M. Night Shyamalan has another creepy story up his sleeve — an entire graphic novel, in fact. Over the weekend, the veteran filmmaker confirmed on Twitter that he’s in production on his follow-up to 2019’s Glass, writing: “Feels like a miracle that I am standing here shooting the first shot of my new film. It’s called Old.”
Save for some early artwork, which you can view below, Shyamalan is keeping mum on the details as he’s wont to do. However, Collider reports that Old is inspired by Pierre Oscar Lévy and Frederik Peeters’ 2010 terrifying graphic novel Sandcastle. The gist of the story involves 13 people who rapidly age on a remote beach.

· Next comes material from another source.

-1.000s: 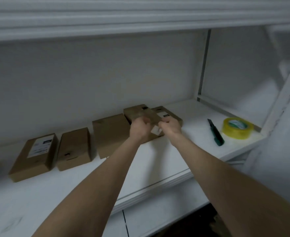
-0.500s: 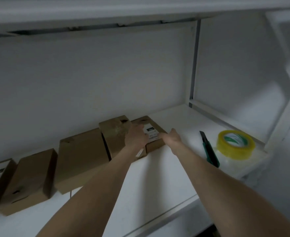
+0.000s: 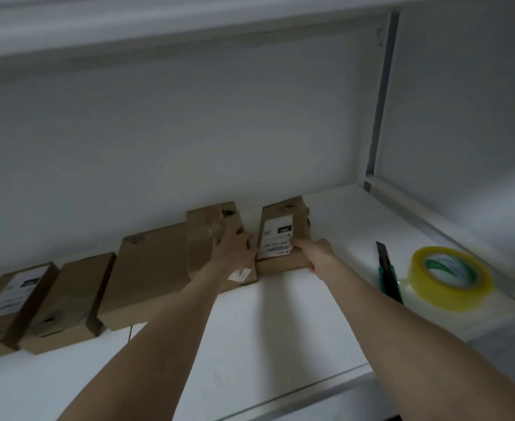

Here’s the full synopsis via Booklist:
By a tidal pool near a small beach on France’s Mediterranean coast, a North African–looking man glimpses a young woman stripping to swim. Later, but still early in the morning, three families intent on sunbathing and picnicking encounter the man, then find the girl’s corpse in the pool. One paterfamilias, a racist, xenophobic physician, angrily accuses the North African of murder and calls the cops. While awaiting the police, the doctor’s mother dies. The young children of two of the families start growing, the little ones right out of their swimsuits and the preteens into puberty. The adults are changing, too. Attempts to leave the area prove futile, and further calls don’t go through. At the rate they’re aging, they’ll all be dead by tomorrow morning. Peeters’ accomplished European realist comics style and Lévy’s utterly natural dialogue suit to a tee this maximally eerie, unsettlingly plein air exercise that Kafkaesquely defies all explanation.